Companies: Google, Amazon

Problem Description

Given an undirected tree with n nodes (labeled from 0 to n-1) rooted at node 0, an array edges represents the tree structure and a 0-indexed array cost assigns an integer cost to each node. For every node, you must place coins on it based on its subtree:

  • If the size of the subtree (node itself and all its descendants) is less than 3, place 1 coin.
  • Otherwise, compute the maximum possible product of cost values from any 3 distinct nodes in that subtree. However, if the maximum computed product is negative, place 0 coins. Return an array coin where coin[i] is the number of coins placed at node i.

Key Insights

  • Use Depth-First Search (DFS) from the root to process each node’s subtree.
  • At each node, we need to calculate two types of candidate values from the entire subtree:
    • The top three maximum cost values (to compute candidate1 = abc).
    • The bottom two (i.e. the smallest) cost values (to compute candidate2 = smallest1 * smallest2 * largest).
  • The answer for a node with subtree size at least 3 is the larger of candidate1 and candidate2, with a final check to return 0 if the maximum product is negative.
  • Only tracking the top three maximum and bottom two minimum values in each subtree is sufficient to determine the maximum product without storing all node cost values.
  • The DFS returns an aggregator (top 3 maximum list, bottom 2 minimum list, and subtree count) that helps merge results from child subtrees efficiently.

Space and Time Complexity

Time Complexity: O(n) since for each node we perform a constant amount of work (merging fixed-size lists). Space Complexity: O(n) due to the recursion call stack and the auxiliary data structures maintained for each node.

Solution

We perform a DFS starting from the root. For each node:

  1. Initialize aggregator with the node’s cost (both as the only member for maximum and minimum lists) and count = 1.
  2. For each child (avoiding the parent to prevent cycles), recursively obtain the aggregator (top three maximum, bottom two minimum, and count) and merge it with the current node’s aggregator.
  3. Merging simply involves taking the union of the current lists with the child’s lists and then selecting the top three maximum elements (by descending order) and the bottom two minimum elements (by ascending order).
  4. Once the entire subtree is processed, if the subtree count is less than 3, assign coin = 1. Otherwise, compute:
    • candidate1 as the product of the top three maximum values.
    • candidate2 as the product of the two smallest cost values and the largest maximum value.
    • The coin value at this node is max(candidate1, candidate2) if it is nonnegative; otherwise, assign 0.
  5. Return the computed aggregator for parent's merging.

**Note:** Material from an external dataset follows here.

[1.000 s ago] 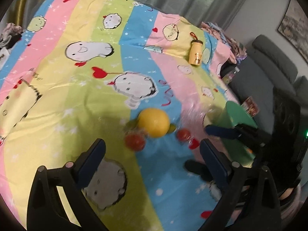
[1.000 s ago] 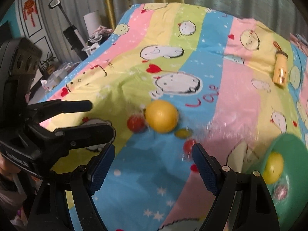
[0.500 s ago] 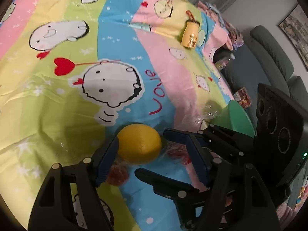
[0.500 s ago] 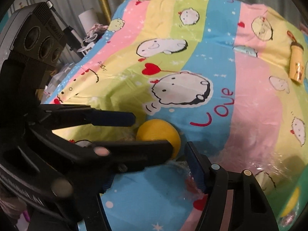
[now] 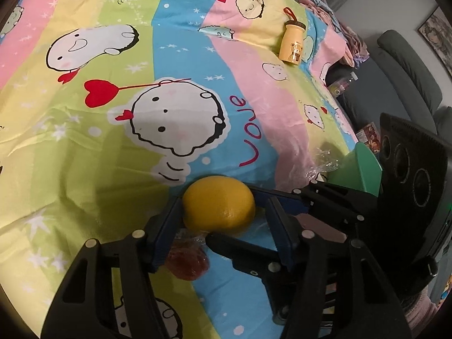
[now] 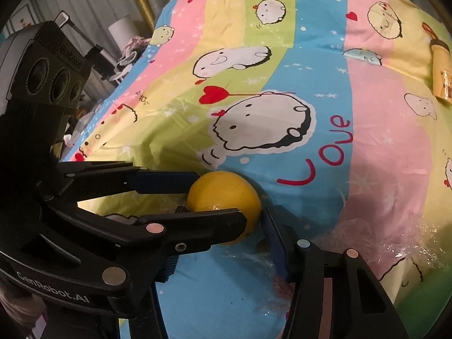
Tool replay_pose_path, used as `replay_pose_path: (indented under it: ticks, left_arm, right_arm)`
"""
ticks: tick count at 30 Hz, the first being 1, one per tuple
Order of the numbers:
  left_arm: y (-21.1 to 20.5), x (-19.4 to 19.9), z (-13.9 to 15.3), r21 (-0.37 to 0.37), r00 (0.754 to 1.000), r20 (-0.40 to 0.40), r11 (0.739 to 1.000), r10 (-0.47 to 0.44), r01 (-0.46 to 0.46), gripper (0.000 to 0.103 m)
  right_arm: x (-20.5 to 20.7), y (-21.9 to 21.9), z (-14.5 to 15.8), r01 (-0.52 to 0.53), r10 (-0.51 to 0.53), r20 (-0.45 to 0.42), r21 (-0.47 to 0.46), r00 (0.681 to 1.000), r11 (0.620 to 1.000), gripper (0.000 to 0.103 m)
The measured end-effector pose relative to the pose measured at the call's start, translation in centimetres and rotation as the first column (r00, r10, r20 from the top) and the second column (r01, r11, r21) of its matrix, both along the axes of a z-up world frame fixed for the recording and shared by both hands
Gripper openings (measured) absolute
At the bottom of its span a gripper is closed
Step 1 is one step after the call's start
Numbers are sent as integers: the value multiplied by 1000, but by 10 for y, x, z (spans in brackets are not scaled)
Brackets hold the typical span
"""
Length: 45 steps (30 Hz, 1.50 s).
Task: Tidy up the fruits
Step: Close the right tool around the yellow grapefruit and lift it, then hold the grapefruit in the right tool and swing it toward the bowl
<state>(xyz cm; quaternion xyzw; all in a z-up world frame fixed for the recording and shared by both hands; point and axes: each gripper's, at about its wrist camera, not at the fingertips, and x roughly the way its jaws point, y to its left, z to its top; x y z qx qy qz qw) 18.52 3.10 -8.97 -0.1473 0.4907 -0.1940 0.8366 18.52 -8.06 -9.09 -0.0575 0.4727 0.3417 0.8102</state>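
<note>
Little sorting is done, by my reckoning: the big yellow citrus fruit (image 5: 219,207) and a small red fruit (image 5: 188,264) sit on the cartoon bedsheet (image 5: 180,56), with the green bowl (image 5: 364,171) off at its edge. Both claws have just been closing around the yellow fruit. The left gripper (image 5: 223,221) touches it on one side only. The right gripper (image 6: 223,238) brackets it half-open; I cannot tell if it presses.
</note>
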Motion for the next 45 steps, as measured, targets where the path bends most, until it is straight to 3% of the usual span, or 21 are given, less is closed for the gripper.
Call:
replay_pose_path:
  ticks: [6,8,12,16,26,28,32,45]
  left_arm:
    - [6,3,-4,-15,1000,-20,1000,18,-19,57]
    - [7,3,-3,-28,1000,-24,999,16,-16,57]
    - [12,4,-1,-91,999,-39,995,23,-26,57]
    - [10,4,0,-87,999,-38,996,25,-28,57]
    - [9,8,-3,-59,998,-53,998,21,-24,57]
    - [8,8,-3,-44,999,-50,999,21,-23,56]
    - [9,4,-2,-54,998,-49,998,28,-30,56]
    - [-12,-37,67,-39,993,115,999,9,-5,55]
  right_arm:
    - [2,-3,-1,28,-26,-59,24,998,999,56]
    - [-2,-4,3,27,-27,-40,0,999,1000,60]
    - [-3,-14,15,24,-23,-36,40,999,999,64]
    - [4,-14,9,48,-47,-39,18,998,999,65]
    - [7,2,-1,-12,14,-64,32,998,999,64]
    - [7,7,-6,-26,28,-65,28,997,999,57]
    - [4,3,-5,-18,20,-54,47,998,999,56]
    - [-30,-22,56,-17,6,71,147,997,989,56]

This approach leverages the fact that only a fixed number of candidates (3 maximum values and 2 minimum values) are needed to compute the desired product.

Code Solutions

# Python solution with detailed comments

def findCoins(edges, cost):
    from collections import defaultdict
    import sys
    sys.setrecursionlimit(30000)  # Increase recursion limit as n can be large

    n = len(cost)
    tree = defaultdict(list)
    # Build an undirected tree
    for u, v in edges:
        tree[u].append(v)
        tree[v].append(u)
        
    # Result array to hold coin count for each node
    coins = [0] * n
    
    # DFS function returns a tuple: (max_list, min_list, count)
    # max_list: top 3 maximum cost values in this subtree (sorted descending)
    # min_list: bottom 2 minimum cost values in this subtree (sorted ascending)
    # count: total number of nodes in this subtree
    def dfs(node, parent):
        # Initialize aggregator for current node with its cost value
        max_list = [cost[node]]
        min_list = [cost[node]]
        count = 1
        
        # Process all children (neighbors not equal to parent)
        for child in tree[node]:
            if child == parent:
                continue
            c_max, c_min, c_count = dfs(child, node)
            count += c_count
            # Merge current max_list with child's max_list
            merged_max = max_list + c_max
            # Sort descending and keep top 3 elements
            merged_max.sort(reverse=True)
            max_list = merged_max[:3]
            
            # Merge current min_list with child's min_list
            merged_min = min_list + c_min
            # Sort ascending and keep first 2 (smallest) elements
            merged_min.sort()
            min_list = merged_min[:2]
        
        # Compute coin value for current node based on its subtree size
        if count < 3:
            coins[node] = 1
        else:
            candidate1 = None
            candidate2 = None
            if len(max_list) >= 3:
                candidate1 = max_list[0] * max_list[1] * max_list[2]
            if len(min_list) >= 2 and len(max_list) >= 1:
                candidate2 = min_list[0] * min_list[1] * max_list[0]
            # Choose maximum among the candidates (if one is None, use the other)
            candidate = candidate1 if candidate2 is None else candidate2 if candidate1 is None else max(candidate1, candidate2)
            # If candidate is negative, assign 0 coins
            coins[node] = candidate if candidate >= 0 else 0
        
        # Return the aggregator
        return max_list, min_list, count
    
    dfs(0, -1)
    return coins

# Example usage:
#print(findCoins([[0,1],[0,2],[0,3],[0,4],[0,5]], [1,2,3,4,5,6]))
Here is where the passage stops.